There are major top tier aerospace companies and OEMs, in both Europe and North America, eagerly awaiting powders from this new state-of-the-art production line, and we are currently in the process of supplying sample powders to them for analysis.  Of note, a major tier one global aerospace company entered into an agreement with the Company to qualify its powder, at considerable expense to the global aerospace company, with a view towards having the Company become a supplier. The Company expects that such developments will continue and will translate into significant improvements in contributions to revenue by this segment in the mid-long term.

3. Plasma Torches

In connection with the Company’s plasma torch offerings, we expect the demand to be significantly impacted by continued developments in the iron ore pelletization industry, where serious consideration is being given to replacing the fossil fuel burners, currently being used throughout the industry, with PyroGenesis’ proprietary plasma torches, in an effort to reduce their carbon footprint.

To date, everything is proceeding as expected. Initial discussions with potential customers have evolved into confirmation stages which typically consist of a computer simulation followed by a small torch order. These confirmation stages are expected, if successful, to result with a roll-out program to replace fossil fuel burners with PyroGenesis’ plasma torches in the iron ore pelletization industry, in which PyroGenesis is patent protected.

PyroGenesis expects that the previously mentioned government initiatives, geared to stimulating their respective economies by promoting and funding environmental technologies and infrastructure projects, will only serve to increase interest in PyroGenesis’ plasma torch offerings. However, this could delay the onset of contracts as potential clients seek government support for large initiatives. 

To date, all computer simulations have been successful, and Client A ordered 1 torch and has requested a cost estimate for 36 more.  We expect that in the near future a long overdue torch order for between 1-5 torches from Client B will be forthcoming with strong visibility on the next series of torch orders from them.  All indications to date are that the iron ore pelletization industry will be a large user of PyroGenesis plasma torches.

PyroGenesis is proactively targeting other industries which are experiencing significant pressure to reduce GHGs, and which utilize fossil fuel burners as well.

Separately, the Company also offers plasma torches to niche markets where there is a high probability of on-going sales from successful implementation.  One such example is the previously announced contract with a very small company to produce a plasma torch ideal for tunneling. PyroGenesis has reason to believe that the real plasma-based tunneling opportunity may lie outside of the scope of the current agreement. PyroGenesis is in discussion with the client to determine the best way to terminate this arrangement. For all intents and purposes, from the readers perspective, this project with the client has ended.  PyroGenesis is evaluating, and intends to pursue, plasma based tunneling opportunities, specifically those identified to be outside of the scope of the current agreement. 

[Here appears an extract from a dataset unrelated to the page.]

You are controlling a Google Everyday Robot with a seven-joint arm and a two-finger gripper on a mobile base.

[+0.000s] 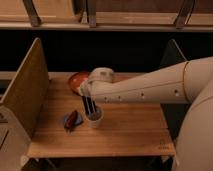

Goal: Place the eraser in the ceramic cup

Another niche market where the Company is offering its plasma torch, and where there is a high probability of on-going sales is in land-based waste destruction applications, and more specifically medical waste.  The Company signed a contract in August 2021 to supply two Air Plasma Torch systems to an existing client to be used in the destruction of such medical waste.

As sales of PyroGenesis’ plasma torches increase, the Company will also benefit from providing proprietary spare parts from which the Company expects to generate significant recurring revenue, thus complementing the Company’s long-term strategy to build upon a recuring revenue model. 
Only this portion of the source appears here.